Question
1.Find the right U.S. GDP data from the U.S. Bureau of Economic Analysis website (www.bea.gov) to fill in Table 1 below. Enter the U.S. 2019
1.Find the right U.S. GDP data from the U.S. Bureau of Economic Analysis website (www.bea.gov) to fill in Table 1 below. Enter the U.S. 2019 Annual GDP (in billions of dollars) for the total and all GDP components requested in the table below, then calculate each of the component's share of total GDP.
Hint: Go to www.bea.gov -> GDP -> Interactive Data -> GDP and the National Income ... -> Begin Using the Data. Find from Section 1, the right table requested in the Question. When you get to the table, use the Modify option to specify the years and the data frequency (quarterly vs annual) you want -> download.
Table 1. Gross Domestic Product (Billions of dollars)
2019 U.S. GDP ($Billions) Share (% of Total GDP)
Gross Domestic Product (GDP)
Personal Consumption Expenditures
Durable Goods
Nondurable Goods
Services
Gross Private Domestic Investment
Nonresidential
Residential
Net Exports of Goods & Services
Exports
Imports
Government Consumption Expenditures and Gross Investment
Federal
State and Local
2. Using the data available at www.bea.gov and applying the Compound Annual Percent Change formula, compute the annual growth rates of the following GDP components. Type in the formula you use & show your calculations. Report in your answer the values for "m" and "n."
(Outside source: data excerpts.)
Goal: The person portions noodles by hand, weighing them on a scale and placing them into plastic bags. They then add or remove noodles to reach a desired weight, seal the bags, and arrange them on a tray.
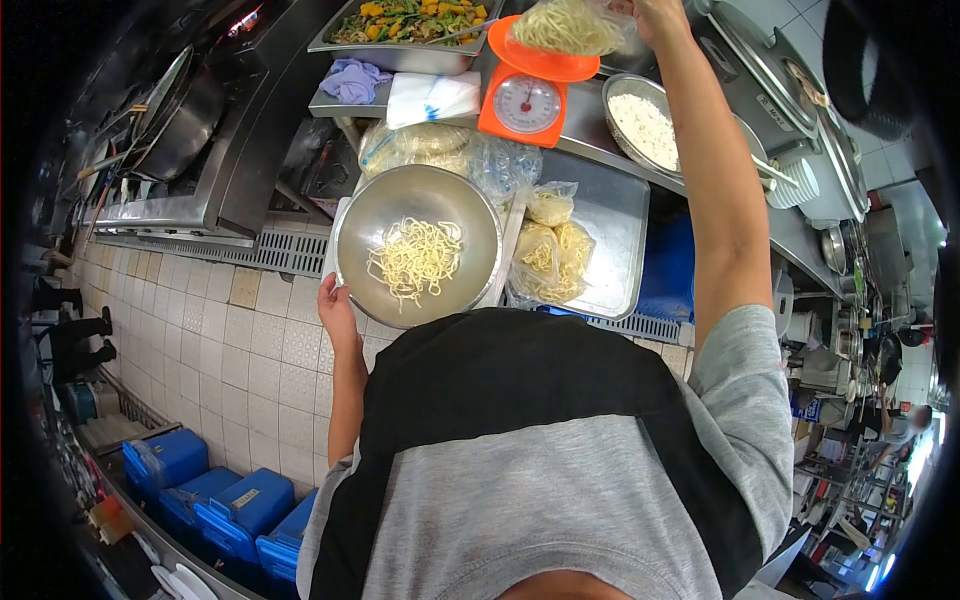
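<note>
The right hand (655,15) is pinching a clear plastic bag of pale noodles (570,25) onto the orange scale (525,95) at the far counter. The left hand (335,305) is gripping the near-left rim of a shiny round steel bowl (470,215) holding loose noodles (415,262). Filled bags (548,250) are lying on a flat steel tray (620,215) just right; no writing is readable on the scale's white dial.
</note>
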Motion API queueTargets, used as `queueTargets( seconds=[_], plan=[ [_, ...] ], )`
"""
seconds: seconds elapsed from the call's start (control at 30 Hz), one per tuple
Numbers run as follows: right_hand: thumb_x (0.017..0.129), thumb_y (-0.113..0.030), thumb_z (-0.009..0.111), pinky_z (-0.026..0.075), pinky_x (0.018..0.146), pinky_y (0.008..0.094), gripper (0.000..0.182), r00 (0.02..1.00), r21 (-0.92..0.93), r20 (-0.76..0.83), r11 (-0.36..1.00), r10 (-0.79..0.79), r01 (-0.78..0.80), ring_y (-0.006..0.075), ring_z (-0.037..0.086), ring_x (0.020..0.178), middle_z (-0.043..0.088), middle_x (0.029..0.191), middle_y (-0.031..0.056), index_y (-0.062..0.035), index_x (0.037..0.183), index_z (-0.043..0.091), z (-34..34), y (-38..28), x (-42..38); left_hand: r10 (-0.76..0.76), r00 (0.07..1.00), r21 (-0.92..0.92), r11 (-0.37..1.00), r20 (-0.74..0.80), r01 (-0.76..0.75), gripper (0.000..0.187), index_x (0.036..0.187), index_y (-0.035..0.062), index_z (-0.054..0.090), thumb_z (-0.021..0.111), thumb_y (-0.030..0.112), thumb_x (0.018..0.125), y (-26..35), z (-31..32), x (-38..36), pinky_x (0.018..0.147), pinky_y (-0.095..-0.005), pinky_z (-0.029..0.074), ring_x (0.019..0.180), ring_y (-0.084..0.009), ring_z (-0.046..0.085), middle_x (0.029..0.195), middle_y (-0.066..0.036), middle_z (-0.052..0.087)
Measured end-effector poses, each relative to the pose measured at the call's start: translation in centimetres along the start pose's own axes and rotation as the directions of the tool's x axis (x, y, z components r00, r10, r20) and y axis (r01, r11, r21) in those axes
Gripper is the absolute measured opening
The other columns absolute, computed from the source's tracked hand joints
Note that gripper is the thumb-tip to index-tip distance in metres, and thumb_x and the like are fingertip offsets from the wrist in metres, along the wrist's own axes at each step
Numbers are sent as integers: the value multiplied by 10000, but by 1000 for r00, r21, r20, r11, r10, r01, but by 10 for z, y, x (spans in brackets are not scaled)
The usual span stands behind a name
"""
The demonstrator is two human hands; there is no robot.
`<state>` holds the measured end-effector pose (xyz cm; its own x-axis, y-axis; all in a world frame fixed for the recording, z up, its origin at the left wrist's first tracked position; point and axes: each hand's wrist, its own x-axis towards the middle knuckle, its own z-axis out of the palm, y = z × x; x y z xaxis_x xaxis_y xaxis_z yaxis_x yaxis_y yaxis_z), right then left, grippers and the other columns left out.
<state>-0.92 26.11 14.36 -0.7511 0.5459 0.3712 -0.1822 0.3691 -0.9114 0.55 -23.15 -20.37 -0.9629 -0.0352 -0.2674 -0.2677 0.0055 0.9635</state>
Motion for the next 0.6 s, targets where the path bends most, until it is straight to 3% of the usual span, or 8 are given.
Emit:
queueTargets(
  seconds=[0.07, 0.13, 0.17, 0.23, 0.37, 0.5, 0.57, 0.6],
  plan=[
    [933, -283, 484, 470, 530, 253, 277, 997, -36, 1, 996, -80, 80, 148, 607, 605, 640, 772, 82, -53, 908, 634, 0, 15, -1, -21, 1000, -1, 1000, -4, 21, 426, 1242, -35, 494, 563, 43, 829, -1, 1, 1, 974, -302, 359, 1124, -208, 504, 1243, -148, 520],
    [933, -295, 507, 457, 537, 248, 279, 999, 157, 14, 986, -52, 50, 126, 597, 653, 639, 807, 47, -55, 955, 646, 2, 27, -9, 36, 999, 17, 999, -9, -35, 404, 1235, -23, 488, 559, 48, 843, -2, 0, 1, 858, -283, 420, 954, -170, 538, 1099, -124, 560],
    [933, -295, 507, 457, 537, 248, 279, 999, 157, 15, 986, -50, 47, 126, 597, 653, 639, 807, 47, -55, 955, 646, 0, 34, -14, 33, 999, 18, 999, -10, -33, 404, 1235, -23, 488, 559, 48, 843, -3, 0, 1, 858, -283, 420, 954, -170, 538, 1099, -124, 560],
    [931, -302, 522, 453, 575, 239, 289, 996, 3, 86, 1000, -23, 22, 108, 583, 680, 637, 811, 24, -50, 972, 655, -4, 39, -27, 23, 999, 12, 1000, -24, -22, 406, 1233, -24, 490, 564, 50, 841, -3, -1, 1, 857, -282, 420, 948, -167, 539, 1092, -126, 563],
    [933, -302, 534, 471, 677, 239, 294, 978, 58, 173, 993, -113, 105, 106, 605, 756, 652, 856, 21, -47, 993, 666, -8, 32, -56, 12, 1000, 14, 1000, -17, -12, 411, 1236, -23, 488, 569, 51, 839, -4, -2, 2, 856, -281, 419, 950, -163, 536, 1078, -125, 566],
    [929, -304, 551, 476, 711, 249, 294, 981, -67, 191, 997, -33, 47, 113, 609, 832, 661, 921, 32, -50, 1031, 660, -27, 44, -57, 27, 1000, 22, 999, -14, -26, 412, 1238, -23, 485, 566, 53, 841, 4, 3, 1, 839, -272, 424, 922, -156, 544, 1023, -114, 583],
    [873, -336, 631, 437, 775, 263, 336, 990, -196, 140, 979, -20, 48, 112, 571, 814, 653, 899, 19, -61, 1061, 678, -32, 47, -62, 30, 999, 30, 999, -14, -29, 410, 1239, -25, 483, 563, 53, 844, 5, 3, 1, 833, -269, 426, 912, -154, 547, 1005, -111, 588],
    [873, -336, 631, 437, 775, 263, 336, 990, -196, 140, 979, -20, 48, 112, 571, 814, 653, 899, 19, -61, 1061, 678, -34, 48, -63, 8, 1000, 20, 1000, -1, -8, 412, 1241, -29, 487, 560, 53, 843, 6, 3, 2, 895, -283, 398, 1007, -176, 531, 1117, -126, 558]
  ],
)
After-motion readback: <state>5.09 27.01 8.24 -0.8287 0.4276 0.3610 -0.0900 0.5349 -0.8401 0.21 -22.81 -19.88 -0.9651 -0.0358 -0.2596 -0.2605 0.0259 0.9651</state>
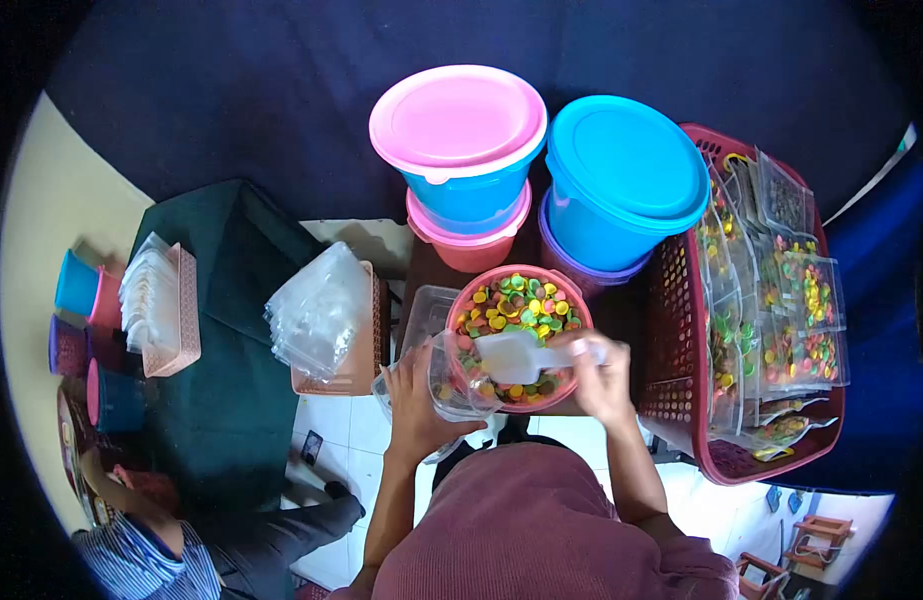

a.Calculate the compound annual percent change in Real GDP (billions of (2012) chained dollars) from 2016 to 2019, using ANNUAL DATA.
b. Calculate the compound annual percent change in Real Personal Consumption Expenditures (billions of chained (2012) dollars) from the third quarter of 2017 to the fourth quarter of 2019.
c. Calculate the compound annual percent change in Real Gross Private Domestic Investment (billions of chained (2012) dollars) from the second quarter of 2017 to the first quarter of 2019.
3.Suppose, at the beginning of 2008 there were 200 million people in the labor force and the unemployment rate was 8%. During that year 5 million new people entered the labor force, but only 2 million got a job. During the same period, due to the recession, a total of 1 million people quit looking for a job. Compute the number of unemployed and unemployment rate (round it to 2 decimal points) at the end of 2008? (show your work).
4.Suppose the chart below represent the equilibrium condition in the US economy before being hit by the COVID-19 crisis. Using the AD-AS theory, show and EXPLAIN what would happen in the short-run after COVID-19 crisis hit the US economy. In the same chart, using the AS-AD theory, explain what would happen in the long run.
Assume other things constant. Do not introduce a new event (e.g. a new government policy) into your answer. Explain which curves shift and why. Label curves clearly and identify the new equilibrium in the short-run and the long-run.